__Instructions for the task__
Go through the data below and return each line where the string "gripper" occurs.
### Information provided
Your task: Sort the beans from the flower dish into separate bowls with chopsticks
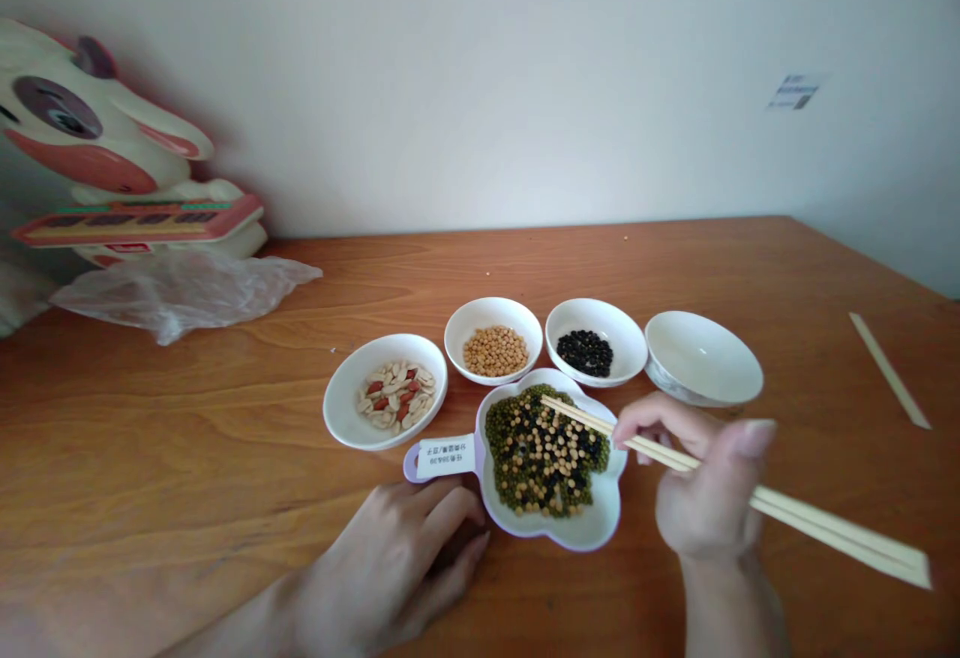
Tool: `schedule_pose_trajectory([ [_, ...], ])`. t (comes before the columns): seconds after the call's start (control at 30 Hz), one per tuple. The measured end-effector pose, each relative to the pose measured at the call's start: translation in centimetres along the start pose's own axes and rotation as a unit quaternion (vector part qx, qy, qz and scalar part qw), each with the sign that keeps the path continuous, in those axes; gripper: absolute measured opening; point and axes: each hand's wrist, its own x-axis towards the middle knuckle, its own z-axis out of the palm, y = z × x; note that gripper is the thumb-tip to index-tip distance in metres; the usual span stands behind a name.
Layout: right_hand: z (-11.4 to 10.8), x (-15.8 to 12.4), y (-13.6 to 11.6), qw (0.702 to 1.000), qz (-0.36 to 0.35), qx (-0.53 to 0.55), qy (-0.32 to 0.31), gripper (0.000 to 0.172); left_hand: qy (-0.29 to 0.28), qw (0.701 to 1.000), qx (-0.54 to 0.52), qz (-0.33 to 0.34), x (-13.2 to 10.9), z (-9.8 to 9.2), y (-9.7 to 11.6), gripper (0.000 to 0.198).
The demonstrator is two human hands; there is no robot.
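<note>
Pinching two chopsticks, right grip snug, left half-curled, seemingly empty; one dish, four bowls.

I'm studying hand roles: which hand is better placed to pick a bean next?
Probably the right hand: it holds the chopsticks, tips at the mixed beans in the dish. The left hand lies beside the dish, without chopsticks.

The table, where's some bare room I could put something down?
The table is bare on the right, between the rightmost bowl and the loose stick. Another patch lies left of the peanut bowl, below the plastic bag. The middle is crowded: other bowls, the flower-shaped dish, the left hand, and the right hand with chopsticks.
</note>
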Motion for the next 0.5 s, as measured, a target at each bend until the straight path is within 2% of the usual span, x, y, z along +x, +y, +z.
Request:
schedule_pose_trajectory([
  [0.07, 0.1, 0.0, 0.9, 1.0, 0.002, -0.003, -0.026, 0.094, 0.002, 1.0, 0.0, 0.001, 0.0, 0.0, 0.1, 0.011],
  [0.2, 0.0, 0.0, 1.8, 1.0, 0.019, -0.012, -0.022, 0.094, 0.005, 1.0, 0.0, 0.001, 0.1, -0.2, 0.3, 0.011],
  [0.5, 0.3, 0.3, 1.0, 1.0, 0.002, -0.023, -0.013, 0.09, 0.004, 1.0, -0.003, -0.003, 0.2, -0.2, 0.3, 0.013],
])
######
__Task answer__
Tool: `schedule_pose_trajectory([ [_, ...], ])`. t (comes before the columns): seconds after the call's start (control at 30 Hz), one per tuple. The measured end-effector pose, each relative to the pose measured at the call's start: translation in centimetres along the start pose's own axes and rotation as a unit quaternion (vector part qx, qy, qz and scalar part qw), each with the sign that keeps the path continuous, in those axes; gripper: absolute measured opening; point and axes: each hand's wrist, its own x-axis towards the middle knuckle, its own z-axis out of the palm, y = z × x; note that gripper is the thumb-tip to index-tip distance in metres; the usual span stands behind a name.
Layout: right_hand: z (-11.4 to 10.8), x (-15.8 to 12.4), y (-13.6 to 11.6), qw (0.702 to 1.000), qz (-0.36 to 0.35), qx (-0.53 to 0.55), qy (-0.32 to 0.31), gripper (0.000 to 0.172); left_hand: qy (-0.29 to 0.28), qw (0.701 to 1.000), qx (-0.54 to 0.52), qz (-0.33 to 0.34), x (-13.2 to 10.9), z (-9.8 to 9.2), y (-9.7 to 11.6), gripper (0.000 to 0.198).

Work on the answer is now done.